若是拿不出極品雲母屏風就不要打腫臉充胖子,這會兒倒好,怕被洛安郡主發現,就故意當着眾人的面演這一齣戲來,好名正言順的毀了屏風。
「冉秋念,是不是你!這裏就你我之間的仇怨最深,一定是你想要報復我,故意害我摔倒,你小小年紀怎麼竟如此的心機,真令人不寒而慄!」
安琪珞失去了往日的風光,見那些總跟在自己身後的應聲蟲這會兒也不幫着自己說話了,一抬眼對上了含笑看着這邊的冉秋念,便如醍醐灌頂一般了悟了過來,指着冉秋念大罵起來。
居然被點了名字的冉秋念自然也絲毫不露怯,她憐憫的看了一眼大禍臨頭猶不自知的安琪珞,苦笑了一下,示意安琪珞看看自己被林菡珊攙扶在手裏的手臂,和一瘸一拐的那隻腳。
「安小姐這話就誅心了,你摔倒的時候不說我與你相距這麼遠,林姐姐能幫我作證,我一直在與姐姐攀談,都不知道發生了什麼。更何況,我的腿腳不便,連走路都需要人攙扶,又怎麼可能有機會傷到你?」
冉秋念的話自然是迎來了一片贊同之聲,看着胡亂攀咬旁人的安琪珞,眾人只覺得厭煩,也不再幫她兜着藏着那雲母屏風的事了,省的她還在這裏繼續攀咬別人。
「我的白毛獅子!我的花!該死的,究竟是誰,是誰害死了本郡主的白毛獅子!」
因為聽客院久久等不來人,洛安郡主不放心,便親自過來盯着,誰知道一進來就看見了地上破碎的雲母屏風和下面被壓的嚴嚴實實的花草。
那白毛獅子可是極難得的品種,好不容易才在這菊園裏生了根發了芽,開出這麼一小片的花來,平日裏洛安郡主寶貝的很,幾乎每日都要過來看一眼。
這下好了,被安琪珞這麼一壓,什麼也不剩了,等到婢女們七手八腳將屏風碎片抬走,露出來的花叢已經是一片狼藉,花杆子全部都折斷了,泥地里掉落一片被割碎的花瓣。
「安琪珞,你好大的膽子,我要殺了你!」
洛安郡主的眼睛都是紅的,看着地上那片死的不能再死的白毛獅子,今日積攢到現在已經到達頂峰的怒火再不加掩飾,全部衝着面色慌亂的安琪珞而去。
只聽到啪的一聲,洛安郡主的一巴掌就毫不留情的落在了安琪珞的臉上,她寒聲說道「來人,把她給我抓起來。」
等到安琪珞被兩個身強力壯的婢女一左一右鉗制住了雙手,頂着火辣辣的臉頰被迫在洛安郡主面前跪下的時候,她幾乎已經要被難堪的昏厥過去。

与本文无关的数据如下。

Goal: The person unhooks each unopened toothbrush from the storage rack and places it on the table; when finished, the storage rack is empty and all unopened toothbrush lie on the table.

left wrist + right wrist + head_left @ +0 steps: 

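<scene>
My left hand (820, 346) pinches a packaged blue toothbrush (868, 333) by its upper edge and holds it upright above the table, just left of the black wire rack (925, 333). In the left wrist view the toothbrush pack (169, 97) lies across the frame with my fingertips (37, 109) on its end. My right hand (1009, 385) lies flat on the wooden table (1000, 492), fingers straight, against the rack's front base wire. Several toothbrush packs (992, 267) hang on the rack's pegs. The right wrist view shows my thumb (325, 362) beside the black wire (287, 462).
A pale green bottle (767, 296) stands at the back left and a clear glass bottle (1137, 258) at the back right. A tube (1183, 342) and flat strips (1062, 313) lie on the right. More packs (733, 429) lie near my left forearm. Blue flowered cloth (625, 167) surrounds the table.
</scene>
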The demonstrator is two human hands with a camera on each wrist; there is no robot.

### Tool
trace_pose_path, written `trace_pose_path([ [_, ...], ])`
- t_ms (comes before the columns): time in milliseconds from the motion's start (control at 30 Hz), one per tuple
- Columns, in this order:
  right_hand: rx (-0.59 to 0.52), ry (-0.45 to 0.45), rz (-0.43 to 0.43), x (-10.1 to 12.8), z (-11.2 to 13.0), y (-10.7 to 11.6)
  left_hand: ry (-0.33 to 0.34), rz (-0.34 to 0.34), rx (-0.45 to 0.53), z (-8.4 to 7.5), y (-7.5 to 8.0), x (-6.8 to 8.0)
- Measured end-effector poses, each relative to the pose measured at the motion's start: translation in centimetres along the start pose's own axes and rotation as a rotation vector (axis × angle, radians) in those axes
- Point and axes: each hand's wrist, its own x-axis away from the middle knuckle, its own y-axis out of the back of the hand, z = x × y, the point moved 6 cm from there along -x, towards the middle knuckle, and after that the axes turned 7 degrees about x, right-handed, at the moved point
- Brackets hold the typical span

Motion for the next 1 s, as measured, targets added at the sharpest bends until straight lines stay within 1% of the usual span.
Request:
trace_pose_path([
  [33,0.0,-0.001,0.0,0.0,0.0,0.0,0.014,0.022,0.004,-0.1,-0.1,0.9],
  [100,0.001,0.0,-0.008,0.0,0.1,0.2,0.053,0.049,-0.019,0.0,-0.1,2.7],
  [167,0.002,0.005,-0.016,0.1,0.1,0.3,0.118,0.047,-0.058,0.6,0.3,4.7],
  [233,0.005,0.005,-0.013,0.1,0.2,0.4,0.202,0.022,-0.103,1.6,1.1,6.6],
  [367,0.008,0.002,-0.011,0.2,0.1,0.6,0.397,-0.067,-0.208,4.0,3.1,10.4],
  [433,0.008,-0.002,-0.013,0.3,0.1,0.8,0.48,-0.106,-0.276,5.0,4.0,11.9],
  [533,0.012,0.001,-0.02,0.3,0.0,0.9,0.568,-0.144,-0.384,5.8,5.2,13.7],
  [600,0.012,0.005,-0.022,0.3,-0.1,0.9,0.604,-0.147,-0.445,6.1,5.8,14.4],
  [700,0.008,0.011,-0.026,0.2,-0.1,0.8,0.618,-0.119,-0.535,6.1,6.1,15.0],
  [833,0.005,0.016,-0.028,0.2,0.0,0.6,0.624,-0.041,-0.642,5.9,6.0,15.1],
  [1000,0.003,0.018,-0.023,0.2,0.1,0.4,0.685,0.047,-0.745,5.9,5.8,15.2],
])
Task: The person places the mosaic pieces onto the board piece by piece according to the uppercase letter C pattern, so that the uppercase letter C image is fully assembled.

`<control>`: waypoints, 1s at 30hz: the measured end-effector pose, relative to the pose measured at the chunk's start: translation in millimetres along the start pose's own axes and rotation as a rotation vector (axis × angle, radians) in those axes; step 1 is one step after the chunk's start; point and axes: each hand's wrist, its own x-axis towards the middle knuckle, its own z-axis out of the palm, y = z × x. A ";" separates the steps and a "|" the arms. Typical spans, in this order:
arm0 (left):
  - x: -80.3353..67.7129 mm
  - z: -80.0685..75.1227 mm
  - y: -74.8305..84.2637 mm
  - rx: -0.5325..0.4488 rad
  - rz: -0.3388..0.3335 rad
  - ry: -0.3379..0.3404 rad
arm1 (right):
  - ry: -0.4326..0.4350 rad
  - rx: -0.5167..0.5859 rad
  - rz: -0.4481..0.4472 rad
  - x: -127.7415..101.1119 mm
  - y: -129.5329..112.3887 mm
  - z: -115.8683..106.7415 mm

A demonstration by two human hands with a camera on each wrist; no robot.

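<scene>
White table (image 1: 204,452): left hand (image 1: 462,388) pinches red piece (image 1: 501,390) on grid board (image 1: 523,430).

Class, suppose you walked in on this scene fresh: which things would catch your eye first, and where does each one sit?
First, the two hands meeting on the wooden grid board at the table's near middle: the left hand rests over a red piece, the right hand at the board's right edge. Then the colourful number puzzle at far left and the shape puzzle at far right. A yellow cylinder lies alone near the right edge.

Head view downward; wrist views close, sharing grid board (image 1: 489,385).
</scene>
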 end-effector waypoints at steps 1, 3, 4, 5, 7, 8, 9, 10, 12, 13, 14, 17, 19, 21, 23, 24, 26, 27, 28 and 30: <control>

「洛安,你敢!就算你是郡主,我也是侯府嫡女,你若是對我下手,皇后姑姑絕對不會放過你的。」
見洛安郡主拿出了鞭子,安琪珞這才終於怕了,她知道洛安郡主一向是瘋起來不管不顧的,只能借希望於用皇后娘娘的勢力壓制住她。
可是洛安郡主此時哪裏還聽得進去這些話,這會兒就算是三王爺親自過來,她也絕對不可能收手的。